An Exuberant Manifesto
In the Classroom
The most essential offering of Mobilizing the Green Imagination is its resolute optimism: what reviewer Aidan Davison calls it “incandescent hopefulness”. I find that today’s students are better informed than ever about the environmental crisis but also more hopeless than ever about it. The most basic message of Mobilizing, by contrast, is that there are ways of responding to the crisis that are not just desperate half-measures and self-mortifications, but “elegant and audacious alternatives that are not even on our maps” -- yet. There is abundant hope!

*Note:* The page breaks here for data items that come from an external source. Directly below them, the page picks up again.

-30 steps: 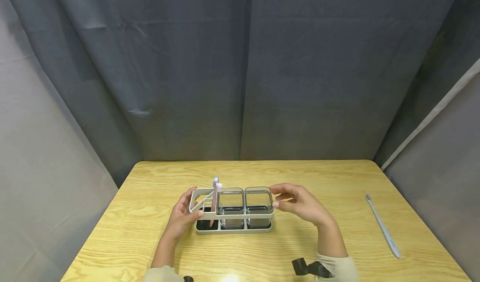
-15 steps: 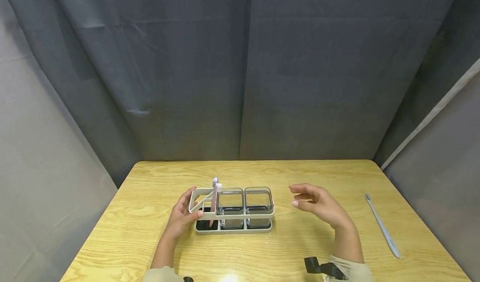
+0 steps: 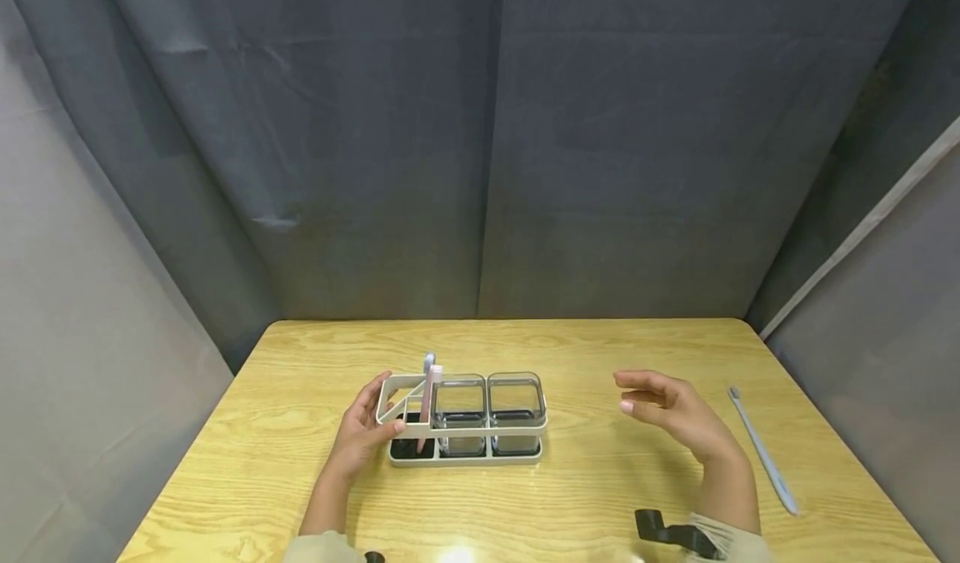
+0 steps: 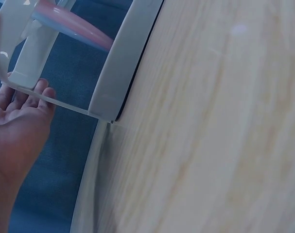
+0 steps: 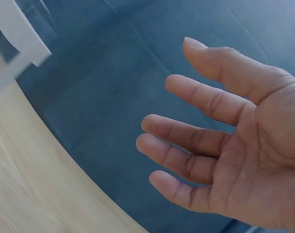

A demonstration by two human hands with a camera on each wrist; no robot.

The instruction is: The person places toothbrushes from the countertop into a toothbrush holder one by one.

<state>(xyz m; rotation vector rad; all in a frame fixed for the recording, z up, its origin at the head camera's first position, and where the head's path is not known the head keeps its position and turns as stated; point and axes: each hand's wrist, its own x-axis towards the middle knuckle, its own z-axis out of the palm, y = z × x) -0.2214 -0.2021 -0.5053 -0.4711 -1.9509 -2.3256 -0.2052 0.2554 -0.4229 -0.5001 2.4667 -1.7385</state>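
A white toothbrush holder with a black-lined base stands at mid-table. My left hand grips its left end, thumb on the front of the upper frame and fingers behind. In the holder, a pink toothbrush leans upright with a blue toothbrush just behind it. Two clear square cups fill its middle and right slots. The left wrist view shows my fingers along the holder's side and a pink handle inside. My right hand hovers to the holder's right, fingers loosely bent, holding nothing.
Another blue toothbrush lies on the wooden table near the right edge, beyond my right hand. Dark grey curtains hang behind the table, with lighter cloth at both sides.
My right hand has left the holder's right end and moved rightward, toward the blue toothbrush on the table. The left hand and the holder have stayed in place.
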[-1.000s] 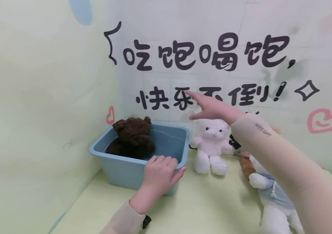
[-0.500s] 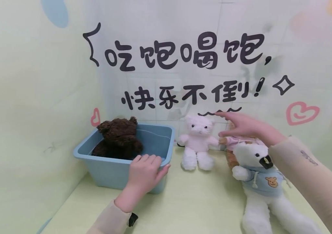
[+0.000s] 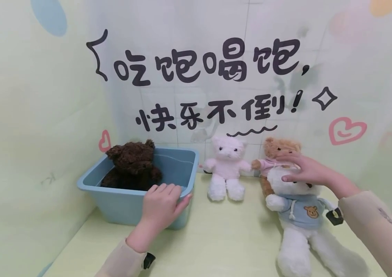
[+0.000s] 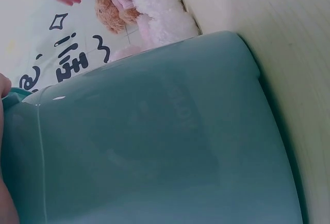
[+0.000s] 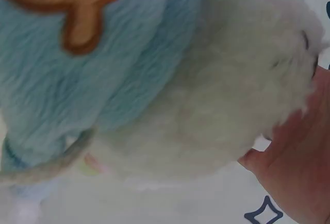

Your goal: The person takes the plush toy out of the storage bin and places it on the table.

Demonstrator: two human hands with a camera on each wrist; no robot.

The book’s next most important message for students is that they themselves can work out still better alternatives. This book is not fundamentally a book of blueprints, or fixed and final plans, for what we must do to meet the crisis. It makes specific proposals, yes, but it does not insist that they are the answers. Rather, they open up the imaginative space for further and better possibilities in turn. The title is exact: the fundamental aim is to mobilize all of our imaginations. The book immediately invites imaginative practice -- an energetic, empowering, and once again profoundly hopeful classroom.
Mobilizing the Green Imagination is a synthetic and wide-ranging work as well, and as such it offers what I hope might be a revitalizing model of multidisciplinary thinking. Environmental Studies can sometimes seem a polyglot field, composed of many constituent fields that do not always fit into an integrated whole. Mobilizing aims to make something more synergistic of it: drawing together a wide range of fields ranging from agro-ecology to eco-theology, architecture to climate science, environmental history and animal ethics to astrobiology, and, in an overarching way, systems thinking and environmental philosophy. They actually can fit together into a single visionary project. Environmental Studies really is a discipline in its own right.
Finally, Mobilizing the Green Imagination invokes some other essential and skills. Critical thinking, for one. By challenging students to rethink nearly everything, Mobilizing provokes them also to ask how things got to be the way they are and how necessary or inevitable they really are. The book also draws upon and exemplifies Einstein’s much-quoted but still difficult dictum that “the hallmark of a real problem is that it cannot be solved within the same framework that generated it.” Critical thinking must be complemented by creativity and off-scale thinking. This book is a provocation and a classroom occasion for both.